Researchers identify new genes associated with the disorder

A study by US scientists has revealed new insights into the genetics underlying obsessive-compulsive disorder (OCD) in humans and animals.

Researchers at the Broad Institute, Massachusetts, compared genetic information across multiple species that suffer from compulsive behaviour disorders and found four new genes with OCD-variants in humans.

The genes are thought to disrupt synapse development and throw neural pathways in the brain out of balance.

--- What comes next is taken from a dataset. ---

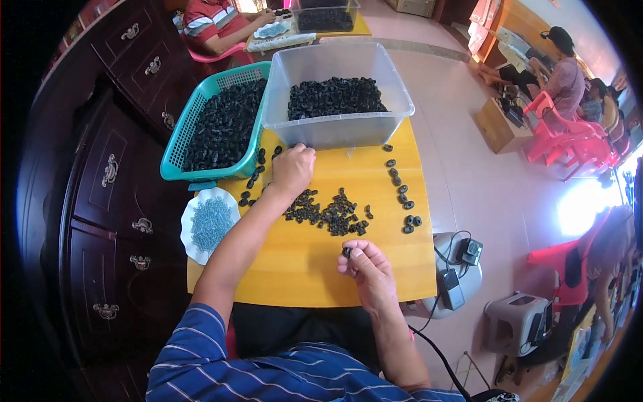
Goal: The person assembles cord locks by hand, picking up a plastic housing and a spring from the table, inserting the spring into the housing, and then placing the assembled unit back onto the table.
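Note:
My right hand point(370, 271) is closed in a pinch near the front of the yellow table point(288, 275), holding a small black plastic part point(347, 252) between thumb and fingers. Farther off, my left hand point(293, 171) reaches to the front wall of a clear plastic bin point(335, 134). Its fingers are curled, and whatever they hold is hidden. Between the hands lies a loose pile of tiny black pieces point(337, 216). Larger black oval parts point(396, 181) form a line along the right side, and several similar black parts point(252, 179) lie left of my left hand.
Black parts fill a teal basket point(167, 157) beside the bin. A white scalloped dish point(189, 244) holds small pale-blue pieces point(211, 224). Dark wooden cabinets point(100, 181) stand close on the left. At the right, a grey stool point(472, 285) carries cabled devices. Other people sit farther off.

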The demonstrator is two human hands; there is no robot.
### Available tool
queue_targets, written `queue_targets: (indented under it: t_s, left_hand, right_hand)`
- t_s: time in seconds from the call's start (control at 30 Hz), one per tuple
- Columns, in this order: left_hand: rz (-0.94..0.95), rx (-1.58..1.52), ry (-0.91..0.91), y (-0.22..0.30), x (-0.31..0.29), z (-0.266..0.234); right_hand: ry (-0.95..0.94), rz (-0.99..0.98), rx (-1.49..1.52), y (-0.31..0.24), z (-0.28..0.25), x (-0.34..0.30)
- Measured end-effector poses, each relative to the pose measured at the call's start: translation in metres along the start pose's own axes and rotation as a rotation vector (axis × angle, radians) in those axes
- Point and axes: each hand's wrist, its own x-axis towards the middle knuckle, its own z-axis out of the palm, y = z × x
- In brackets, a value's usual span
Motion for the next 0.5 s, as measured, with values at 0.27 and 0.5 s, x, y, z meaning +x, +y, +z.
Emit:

The data is published in the journal Nature Communications.

OCD is a mental health disorder that affects some 80 million people worldwide. Obtained by inheritance, the biology of the disorder is still poorly understood.

To better understand the disorder, the team compiled a list of genetic associations from previous studies of human and animal OCD. The team used the data to refine a list of more than 600 genes and 80,000 related regulatory elements that might be involved in human OCD.

As part of the study, the researchers assessed genetic studies of canine OCD, which normally manifests as excessive licking, sucking, or tail chasing.

“We were seeking ways to take advantage of information from other species in order to inform and focus the study in humans,” explained study author Hyun Ji Noh. “Each additional species that we looked at gave us more information about possible factors in the brain that contribute to OCD.”

The four genes identified by the team - NRXN1, HTR2A, CTTNBP2 and REEP3 - all showed variants in either protein-coding or regulatory DNA significantly associated with human OCD.

Researchers say the data suggest new targets to pursue an improved biological and therapeutic understanding of OCD.

Image (C) Lil Shepherd.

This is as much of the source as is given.